Virologist Dr. Andrea Crisanti, director of molecular medicine at the University of Padua and a consultant for the Veneto regional government, points to the only controlled epidemiological study done in the outbreak, in the tiny Veneto town of Vo'Euganeo, as evidence that Italy's true numbers of infection are much higher — and that the risk of not testing more widely is enormous.
Italy recorded its first death in Vo, and the town was locked down Feb. 22 and the entire population of 3,300 tested. According to the study, 3% of Vo's residents were infected, but between 50%-75% of them were asymptomatic. But because all positive cases were identified, isolated and quarantined, regardless of whether they were symptomatic, Vo has seen its new infections crumble.

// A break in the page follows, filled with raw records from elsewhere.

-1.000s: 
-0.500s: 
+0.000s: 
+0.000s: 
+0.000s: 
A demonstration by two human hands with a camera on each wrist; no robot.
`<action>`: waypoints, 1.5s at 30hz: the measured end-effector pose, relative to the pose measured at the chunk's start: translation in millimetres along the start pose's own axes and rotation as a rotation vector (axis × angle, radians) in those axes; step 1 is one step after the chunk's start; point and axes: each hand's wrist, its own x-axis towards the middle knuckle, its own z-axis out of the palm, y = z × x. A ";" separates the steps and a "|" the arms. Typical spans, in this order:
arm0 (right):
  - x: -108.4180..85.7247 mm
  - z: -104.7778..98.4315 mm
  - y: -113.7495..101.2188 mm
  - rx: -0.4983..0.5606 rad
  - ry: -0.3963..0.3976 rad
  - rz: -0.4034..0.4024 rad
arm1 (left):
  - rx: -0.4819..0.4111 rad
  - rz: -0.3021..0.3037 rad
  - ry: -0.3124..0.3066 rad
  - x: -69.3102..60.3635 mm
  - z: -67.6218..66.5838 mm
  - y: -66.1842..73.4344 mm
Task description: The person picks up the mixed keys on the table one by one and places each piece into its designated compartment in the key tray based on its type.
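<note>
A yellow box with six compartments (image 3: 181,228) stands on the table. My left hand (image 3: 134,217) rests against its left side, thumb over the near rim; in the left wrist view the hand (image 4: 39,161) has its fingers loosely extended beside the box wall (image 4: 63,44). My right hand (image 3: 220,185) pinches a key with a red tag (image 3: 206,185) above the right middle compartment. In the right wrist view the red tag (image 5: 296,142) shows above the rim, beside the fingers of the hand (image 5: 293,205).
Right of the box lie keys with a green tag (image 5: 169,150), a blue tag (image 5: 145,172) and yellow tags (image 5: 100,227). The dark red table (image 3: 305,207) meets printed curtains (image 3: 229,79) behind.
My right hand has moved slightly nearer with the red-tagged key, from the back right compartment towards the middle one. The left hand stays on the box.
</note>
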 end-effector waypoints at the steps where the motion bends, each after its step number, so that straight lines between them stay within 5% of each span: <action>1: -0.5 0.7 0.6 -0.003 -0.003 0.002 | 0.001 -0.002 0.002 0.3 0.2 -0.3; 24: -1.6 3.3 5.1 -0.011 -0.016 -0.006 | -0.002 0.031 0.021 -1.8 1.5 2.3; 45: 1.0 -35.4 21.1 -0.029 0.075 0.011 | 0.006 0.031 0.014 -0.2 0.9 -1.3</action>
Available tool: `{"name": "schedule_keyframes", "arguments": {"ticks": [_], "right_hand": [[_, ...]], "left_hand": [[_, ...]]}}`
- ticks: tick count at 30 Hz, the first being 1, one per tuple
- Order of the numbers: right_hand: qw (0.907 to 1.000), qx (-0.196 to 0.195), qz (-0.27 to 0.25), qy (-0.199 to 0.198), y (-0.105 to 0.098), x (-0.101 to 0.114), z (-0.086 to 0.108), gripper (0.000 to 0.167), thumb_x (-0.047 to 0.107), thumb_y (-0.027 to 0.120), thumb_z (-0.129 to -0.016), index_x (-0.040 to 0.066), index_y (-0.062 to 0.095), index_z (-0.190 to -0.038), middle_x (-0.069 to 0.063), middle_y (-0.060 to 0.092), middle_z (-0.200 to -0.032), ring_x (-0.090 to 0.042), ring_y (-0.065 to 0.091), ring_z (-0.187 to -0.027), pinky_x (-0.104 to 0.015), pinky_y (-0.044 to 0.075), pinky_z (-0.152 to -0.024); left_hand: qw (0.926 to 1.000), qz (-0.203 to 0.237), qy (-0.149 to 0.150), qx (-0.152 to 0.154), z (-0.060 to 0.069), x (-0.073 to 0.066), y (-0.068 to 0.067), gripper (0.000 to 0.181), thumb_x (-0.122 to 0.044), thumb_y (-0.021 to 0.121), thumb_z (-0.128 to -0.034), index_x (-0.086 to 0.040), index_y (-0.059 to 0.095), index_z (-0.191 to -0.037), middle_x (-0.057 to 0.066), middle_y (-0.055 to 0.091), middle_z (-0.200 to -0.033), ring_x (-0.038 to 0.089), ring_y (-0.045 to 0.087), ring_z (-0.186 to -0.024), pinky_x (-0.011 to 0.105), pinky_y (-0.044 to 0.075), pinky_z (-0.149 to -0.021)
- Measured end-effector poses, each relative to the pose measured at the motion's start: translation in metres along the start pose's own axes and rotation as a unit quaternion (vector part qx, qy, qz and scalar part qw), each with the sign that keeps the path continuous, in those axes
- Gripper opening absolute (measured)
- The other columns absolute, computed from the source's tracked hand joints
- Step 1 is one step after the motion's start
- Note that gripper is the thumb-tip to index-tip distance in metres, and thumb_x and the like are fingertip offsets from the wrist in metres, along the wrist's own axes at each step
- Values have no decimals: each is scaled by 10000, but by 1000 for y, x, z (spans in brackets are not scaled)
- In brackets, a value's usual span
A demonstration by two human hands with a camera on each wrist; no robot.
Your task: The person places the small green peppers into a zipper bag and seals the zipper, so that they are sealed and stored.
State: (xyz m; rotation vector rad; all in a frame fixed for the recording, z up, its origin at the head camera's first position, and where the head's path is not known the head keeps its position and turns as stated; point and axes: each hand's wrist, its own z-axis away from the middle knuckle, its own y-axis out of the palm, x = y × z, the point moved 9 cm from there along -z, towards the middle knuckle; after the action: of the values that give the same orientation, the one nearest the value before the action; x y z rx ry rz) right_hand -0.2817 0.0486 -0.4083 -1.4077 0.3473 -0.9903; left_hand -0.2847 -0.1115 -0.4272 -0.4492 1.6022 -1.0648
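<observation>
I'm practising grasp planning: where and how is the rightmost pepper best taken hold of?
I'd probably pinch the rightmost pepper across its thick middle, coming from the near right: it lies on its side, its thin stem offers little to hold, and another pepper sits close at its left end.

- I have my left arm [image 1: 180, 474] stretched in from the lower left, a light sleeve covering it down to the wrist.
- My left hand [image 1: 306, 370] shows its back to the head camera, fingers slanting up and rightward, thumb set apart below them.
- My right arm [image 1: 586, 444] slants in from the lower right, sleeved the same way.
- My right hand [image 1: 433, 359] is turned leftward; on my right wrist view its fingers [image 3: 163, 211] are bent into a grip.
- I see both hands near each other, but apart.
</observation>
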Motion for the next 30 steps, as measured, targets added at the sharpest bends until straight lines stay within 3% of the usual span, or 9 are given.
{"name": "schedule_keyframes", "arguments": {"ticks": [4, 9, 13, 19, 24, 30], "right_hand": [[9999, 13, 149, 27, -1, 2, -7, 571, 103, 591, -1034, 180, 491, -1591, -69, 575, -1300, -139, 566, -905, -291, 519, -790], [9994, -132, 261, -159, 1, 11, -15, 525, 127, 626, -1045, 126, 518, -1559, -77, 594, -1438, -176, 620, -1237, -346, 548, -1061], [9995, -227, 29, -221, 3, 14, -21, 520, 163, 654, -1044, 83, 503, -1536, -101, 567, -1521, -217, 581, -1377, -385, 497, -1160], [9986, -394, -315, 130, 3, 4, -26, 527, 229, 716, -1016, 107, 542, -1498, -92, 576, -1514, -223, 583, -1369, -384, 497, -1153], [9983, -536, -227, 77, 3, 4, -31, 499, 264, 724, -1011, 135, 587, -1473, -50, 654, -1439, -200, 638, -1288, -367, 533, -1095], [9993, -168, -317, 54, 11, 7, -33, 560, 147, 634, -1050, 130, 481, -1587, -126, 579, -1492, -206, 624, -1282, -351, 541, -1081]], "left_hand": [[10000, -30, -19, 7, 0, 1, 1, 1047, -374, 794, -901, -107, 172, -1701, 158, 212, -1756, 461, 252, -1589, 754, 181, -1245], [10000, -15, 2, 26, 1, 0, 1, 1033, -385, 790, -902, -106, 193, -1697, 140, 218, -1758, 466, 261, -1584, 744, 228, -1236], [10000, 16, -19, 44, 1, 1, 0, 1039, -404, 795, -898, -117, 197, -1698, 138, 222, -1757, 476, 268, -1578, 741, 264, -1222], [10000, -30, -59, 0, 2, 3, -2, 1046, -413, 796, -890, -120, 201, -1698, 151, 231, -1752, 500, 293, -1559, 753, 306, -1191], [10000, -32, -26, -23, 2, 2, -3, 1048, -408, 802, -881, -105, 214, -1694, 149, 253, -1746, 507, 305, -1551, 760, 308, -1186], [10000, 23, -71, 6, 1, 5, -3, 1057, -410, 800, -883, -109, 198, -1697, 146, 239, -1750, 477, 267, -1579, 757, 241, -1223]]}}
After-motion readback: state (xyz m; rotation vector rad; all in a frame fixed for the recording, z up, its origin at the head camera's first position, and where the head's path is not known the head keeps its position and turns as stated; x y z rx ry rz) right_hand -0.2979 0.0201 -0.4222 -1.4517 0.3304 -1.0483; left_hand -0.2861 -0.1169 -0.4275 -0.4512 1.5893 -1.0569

"This tiny town has taught us a lot," Crisanti told state-run RAI radio.
Crisanti said the Vo study showed that even asymptomatic people transmit the virus, since the few new infections registered between tests were within households of asymptomatic people. The only way to stop the spread, he told RAI, is more testing, active surveillance of all positive cases and quarantine.
Based on the Vo results, Veneto Gov. Luca Zaia is planning to vastly ramp up testing across the region, aiming to reach 20,000 tests a day and hand out protective masks to each family. Already, Veneto has tested nearly 80,000 people, and compared to hard-hit Lombardy next door, has a comparatively low mortality rate with 287 dead and 6,935 positive cases.
The government on March 10 imposed a nationwide lockdown after an initial quarantine of a dozen small towns in Lombardy and Veneto failed to stop the spread of the virus. On Thursday, Italy idled all non-essential production and industry, the most widespread manufacturing shutdown in the world.
The industrial lobby Confindustria has estimated it could cost 70 billion-to-100 billion euros ($77 billion-$110 billion) of national wealth a month if 70% of companies are closed.
Two weeks in, the measures appear to be having their effect on the virus, slowing new infections and relieving pressure on the health system. By Thursday, more than 10,000 of Italy's 80,000 infected had been cured.
Twenty days after coming down with a fever, and after nearly a week in an air-pressurized helmet pumping oxygen into his virus-ravaged lungs, Fausto Russo is now breathing on his own and hopes to go home as early as Sunday from the Santa Maria Goretti hospital in Latina, near Rome.
"It's a horrible sensation, not being able to breathe," said Russo, a 38-year-old fitness trainer. "Imagine putting your head under water."
Lorini, the doctor, knows well the toll that the virus takes on both patients and hospital staff. When he goes home each night, a five-minute walk from the hospital, he allows himself a few minutes to listen to music and "unplug" from the intensity of the ICU ward.
His current favorite song is Bruce Springstein's "Secret Garden." He smiles as he thinks about the lyrics. "You've gone a million miles/ How far'd you get/ To that place where/ You can't remember/ And you can't forget."
"Listen to it today," Lorini suggested. "It will give you a sense of tenderness."